Understandable as this outlook is, nothing can be more false from the standpoint of constitutional law of a working democracy. The social contract that keeps a democratic society healthy and working is for everybody to place their faith in the law that is institutionalized in the constitution, and if any law needs to be changed or dropped, it against has to be by the prescribed procedures of the same constitutional law. The democratic constitution is an institution which can alter itself as per institutionally established will of its people. The faith is also only if everybody, including the State and its machineries, keep by the standard set by the constitution, will democracy work and democratic justice, and peace that is its reward, become the norm. By this constitutional law and by the democratic jurisprudence anywhere in the free world, killing in custody without trial by a competent court, is crime. Since insurgency is a law and order problem by the Indian State’s own insistence, there can be no other way than for its constitution law to arbiter any matter arising out of it. If on the other hand, this was to be treated as war, then international laws that define acceptable conducts of war, would come to apply, and though custodial killing would still be considered war crimes, there would differences in the acceptable standards of violent means used.
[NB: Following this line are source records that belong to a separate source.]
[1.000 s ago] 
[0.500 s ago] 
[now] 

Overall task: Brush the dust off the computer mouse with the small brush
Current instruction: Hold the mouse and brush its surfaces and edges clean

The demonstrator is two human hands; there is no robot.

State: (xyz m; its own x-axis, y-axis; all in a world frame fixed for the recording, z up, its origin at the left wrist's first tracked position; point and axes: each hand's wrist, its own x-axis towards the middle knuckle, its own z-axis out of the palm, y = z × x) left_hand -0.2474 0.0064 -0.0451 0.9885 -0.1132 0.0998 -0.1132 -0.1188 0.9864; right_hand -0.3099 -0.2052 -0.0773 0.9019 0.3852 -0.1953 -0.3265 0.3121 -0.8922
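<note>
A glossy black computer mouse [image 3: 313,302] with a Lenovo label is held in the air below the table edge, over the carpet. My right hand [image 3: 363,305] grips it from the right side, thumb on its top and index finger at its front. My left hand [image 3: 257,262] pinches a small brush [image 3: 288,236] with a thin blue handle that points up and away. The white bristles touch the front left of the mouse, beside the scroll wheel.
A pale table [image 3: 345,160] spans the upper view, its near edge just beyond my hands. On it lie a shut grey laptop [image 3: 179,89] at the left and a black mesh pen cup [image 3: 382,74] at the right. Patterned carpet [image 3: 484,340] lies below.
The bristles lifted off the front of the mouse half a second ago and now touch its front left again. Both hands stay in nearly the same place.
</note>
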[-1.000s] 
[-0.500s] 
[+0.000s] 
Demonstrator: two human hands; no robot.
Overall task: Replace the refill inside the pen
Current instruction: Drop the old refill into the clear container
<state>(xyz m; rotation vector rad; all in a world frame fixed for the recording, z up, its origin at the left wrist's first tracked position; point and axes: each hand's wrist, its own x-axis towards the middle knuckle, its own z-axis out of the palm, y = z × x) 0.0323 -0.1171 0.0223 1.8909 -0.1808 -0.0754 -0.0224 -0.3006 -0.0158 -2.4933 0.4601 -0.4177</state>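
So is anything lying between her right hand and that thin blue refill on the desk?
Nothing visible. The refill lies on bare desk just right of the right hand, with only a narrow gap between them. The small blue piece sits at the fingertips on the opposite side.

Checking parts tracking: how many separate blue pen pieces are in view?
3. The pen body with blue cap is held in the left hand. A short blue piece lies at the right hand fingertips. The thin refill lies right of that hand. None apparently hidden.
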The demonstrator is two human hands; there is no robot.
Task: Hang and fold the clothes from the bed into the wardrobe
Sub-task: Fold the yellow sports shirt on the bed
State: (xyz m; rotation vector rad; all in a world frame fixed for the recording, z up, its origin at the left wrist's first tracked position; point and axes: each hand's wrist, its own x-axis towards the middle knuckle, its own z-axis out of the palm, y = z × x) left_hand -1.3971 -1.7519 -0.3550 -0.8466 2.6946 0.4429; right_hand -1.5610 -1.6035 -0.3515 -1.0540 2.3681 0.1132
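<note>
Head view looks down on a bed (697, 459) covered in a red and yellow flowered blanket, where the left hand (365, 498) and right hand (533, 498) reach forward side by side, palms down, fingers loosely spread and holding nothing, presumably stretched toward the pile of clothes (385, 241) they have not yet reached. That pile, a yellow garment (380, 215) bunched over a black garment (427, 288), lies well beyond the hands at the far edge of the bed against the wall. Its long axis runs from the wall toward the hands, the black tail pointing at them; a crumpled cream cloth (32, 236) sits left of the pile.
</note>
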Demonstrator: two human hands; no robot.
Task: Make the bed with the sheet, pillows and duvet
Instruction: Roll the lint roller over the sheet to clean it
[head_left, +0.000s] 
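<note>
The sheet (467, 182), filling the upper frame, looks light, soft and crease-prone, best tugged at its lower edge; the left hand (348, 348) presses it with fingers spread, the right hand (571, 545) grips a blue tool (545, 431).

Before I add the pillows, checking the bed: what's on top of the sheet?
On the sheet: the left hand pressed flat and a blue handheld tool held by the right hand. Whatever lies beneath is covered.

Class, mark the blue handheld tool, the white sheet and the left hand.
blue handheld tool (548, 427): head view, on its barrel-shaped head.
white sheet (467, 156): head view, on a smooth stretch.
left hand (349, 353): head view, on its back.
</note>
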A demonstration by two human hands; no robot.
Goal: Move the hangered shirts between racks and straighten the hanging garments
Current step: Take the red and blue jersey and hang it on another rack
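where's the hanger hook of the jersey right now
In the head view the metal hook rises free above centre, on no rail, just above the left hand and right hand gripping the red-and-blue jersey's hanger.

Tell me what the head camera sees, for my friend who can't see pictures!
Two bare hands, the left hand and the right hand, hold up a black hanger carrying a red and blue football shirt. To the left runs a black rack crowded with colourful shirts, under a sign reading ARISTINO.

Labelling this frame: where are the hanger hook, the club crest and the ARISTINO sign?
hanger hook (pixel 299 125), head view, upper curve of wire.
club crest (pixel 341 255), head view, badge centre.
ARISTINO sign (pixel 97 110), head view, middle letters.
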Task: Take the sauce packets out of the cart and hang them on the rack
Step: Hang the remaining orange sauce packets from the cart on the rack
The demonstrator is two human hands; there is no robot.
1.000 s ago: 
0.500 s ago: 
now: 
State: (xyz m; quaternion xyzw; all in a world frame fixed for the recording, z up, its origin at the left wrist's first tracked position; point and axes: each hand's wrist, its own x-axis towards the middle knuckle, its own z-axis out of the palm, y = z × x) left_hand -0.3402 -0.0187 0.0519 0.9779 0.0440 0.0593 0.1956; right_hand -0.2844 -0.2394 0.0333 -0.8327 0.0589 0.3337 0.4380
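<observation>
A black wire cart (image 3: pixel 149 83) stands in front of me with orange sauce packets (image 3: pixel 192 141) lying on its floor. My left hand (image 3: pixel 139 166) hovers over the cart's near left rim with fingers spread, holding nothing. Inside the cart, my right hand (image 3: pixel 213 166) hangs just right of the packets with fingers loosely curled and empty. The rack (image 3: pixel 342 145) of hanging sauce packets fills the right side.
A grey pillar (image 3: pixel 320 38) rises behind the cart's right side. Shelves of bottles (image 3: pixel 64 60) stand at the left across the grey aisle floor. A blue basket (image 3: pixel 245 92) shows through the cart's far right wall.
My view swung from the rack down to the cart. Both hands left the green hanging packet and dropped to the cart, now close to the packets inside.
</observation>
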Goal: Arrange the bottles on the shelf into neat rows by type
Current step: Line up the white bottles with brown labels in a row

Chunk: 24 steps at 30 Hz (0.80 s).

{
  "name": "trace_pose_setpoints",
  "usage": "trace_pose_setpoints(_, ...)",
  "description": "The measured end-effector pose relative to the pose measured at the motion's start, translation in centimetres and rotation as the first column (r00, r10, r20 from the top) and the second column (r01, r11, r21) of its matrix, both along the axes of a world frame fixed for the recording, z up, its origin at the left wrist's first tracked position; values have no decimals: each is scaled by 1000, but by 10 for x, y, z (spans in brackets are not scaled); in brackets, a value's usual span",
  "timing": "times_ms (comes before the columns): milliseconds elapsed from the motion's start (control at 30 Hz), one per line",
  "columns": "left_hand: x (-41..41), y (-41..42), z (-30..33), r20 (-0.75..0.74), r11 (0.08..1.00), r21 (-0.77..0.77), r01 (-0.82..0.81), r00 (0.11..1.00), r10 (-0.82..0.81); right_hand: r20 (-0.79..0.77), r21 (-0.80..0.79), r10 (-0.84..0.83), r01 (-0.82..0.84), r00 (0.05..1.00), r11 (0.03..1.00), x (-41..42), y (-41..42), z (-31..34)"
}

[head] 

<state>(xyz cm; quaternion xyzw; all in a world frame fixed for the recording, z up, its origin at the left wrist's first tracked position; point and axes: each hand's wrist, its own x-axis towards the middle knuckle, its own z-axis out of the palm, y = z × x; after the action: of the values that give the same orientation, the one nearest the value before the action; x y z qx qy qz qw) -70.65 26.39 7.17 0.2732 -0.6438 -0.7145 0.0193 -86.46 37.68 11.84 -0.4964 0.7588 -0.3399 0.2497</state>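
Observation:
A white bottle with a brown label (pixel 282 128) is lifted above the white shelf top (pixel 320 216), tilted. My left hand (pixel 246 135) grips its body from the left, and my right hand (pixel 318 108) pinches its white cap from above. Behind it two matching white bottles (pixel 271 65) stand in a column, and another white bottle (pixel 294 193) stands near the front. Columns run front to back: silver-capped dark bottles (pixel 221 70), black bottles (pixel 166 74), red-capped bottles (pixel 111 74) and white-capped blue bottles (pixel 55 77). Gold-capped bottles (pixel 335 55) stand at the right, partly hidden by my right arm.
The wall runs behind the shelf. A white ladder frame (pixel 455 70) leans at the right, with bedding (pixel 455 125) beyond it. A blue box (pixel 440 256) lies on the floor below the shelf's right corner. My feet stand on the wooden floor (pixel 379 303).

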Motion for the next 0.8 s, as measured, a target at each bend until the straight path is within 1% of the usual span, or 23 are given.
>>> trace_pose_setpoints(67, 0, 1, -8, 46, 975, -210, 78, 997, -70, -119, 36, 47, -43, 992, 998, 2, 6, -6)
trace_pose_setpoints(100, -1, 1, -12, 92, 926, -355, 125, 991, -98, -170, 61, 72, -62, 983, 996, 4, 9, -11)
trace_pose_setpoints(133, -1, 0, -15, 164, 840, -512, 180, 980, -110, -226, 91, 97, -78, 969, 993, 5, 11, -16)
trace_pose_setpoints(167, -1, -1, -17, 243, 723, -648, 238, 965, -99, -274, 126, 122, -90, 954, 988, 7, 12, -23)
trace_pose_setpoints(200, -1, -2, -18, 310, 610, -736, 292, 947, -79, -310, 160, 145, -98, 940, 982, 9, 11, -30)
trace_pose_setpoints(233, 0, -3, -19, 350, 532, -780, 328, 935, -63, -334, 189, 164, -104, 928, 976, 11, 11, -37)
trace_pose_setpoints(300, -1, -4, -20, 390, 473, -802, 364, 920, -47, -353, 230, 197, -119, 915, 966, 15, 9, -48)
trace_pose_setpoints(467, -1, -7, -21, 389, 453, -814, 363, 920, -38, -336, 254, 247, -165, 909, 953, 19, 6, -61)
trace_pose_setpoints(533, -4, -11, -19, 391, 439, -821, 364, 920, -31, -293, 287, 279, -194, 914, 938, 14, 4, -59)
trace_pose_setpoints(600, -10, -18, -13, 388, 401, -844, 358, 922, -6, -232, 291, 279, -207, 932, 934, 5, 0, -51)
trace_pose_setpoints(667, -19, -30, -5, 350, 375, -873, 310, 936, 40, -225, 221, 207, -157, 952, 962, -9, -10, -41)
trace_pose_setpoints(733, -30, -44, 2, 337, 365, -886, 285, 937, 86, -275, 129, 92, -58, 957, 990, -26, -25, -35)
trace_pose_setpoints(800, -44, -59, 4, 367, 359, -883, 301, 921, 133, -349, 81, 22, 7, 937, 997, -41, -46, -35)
Crimes of civil wars have always been difficult to arbiter in history. But there have been exemplary approaches, and none so magnanimous and effective than in South Africa, all thanks to some enlightened leadership, most of all that of Nelson Mandela. The Nobel Prize for Peace winner came out with the notion of a “Truth and Reconciliation Commission” to first establish the truth of all the crimes committed, and for those who are genuinely remorseful think of a new retributory norm informed by forgiveness. Another great South African, Bishop Desmond Tutu, 15 years Mandela’s junior, in his book “No Future Without Forgiveness” describes Mandela’s justice as “restorative justice” and not “retributive justice” for the latter in the aftermath of severe and violent civil wars would tear apart the societies even further. Restorative justice on the other hand is served “when efforts are being made to work for healing, for forgiveness and for reconciliation.” This does not however mean war crimes will be forgiven just because the criminals confess. But it does mean their penalties will be more moderate and humane. In some ways, we have seen how “Truth and Reconciliation” works in the manner the public were willing to forgive the hard core killer, head constable Th. Herojit, all because he found remorse and publicly confessed the wrongs he did. He will remain a criminal in the eye of the law for all he did, but morally he has been absolved to a great degree in the eye of the ordinary people, of the revulsion he would have been burdened with had he not repented. The Supreme Court has in this case indicated it is aware of the moral dilemma this case would be torn by, and has even suggested an approach based on “Truth and Reconciliation”. The CBi hence should take the cue, and for now work to establish the truth first. Leave the penalty to the Supreme Court pronounces, if any is found to deserve it, but this will likely be informed by the spirit of Mandela. There probably is no other way. There is however one more foreseeable problem. Truth and reconciliation represents a mellowing down of animosity, and the need to buy lasting peace through forgiveness at the end of a violent internal strife. In Manipur’s case, the strife is far from over yet.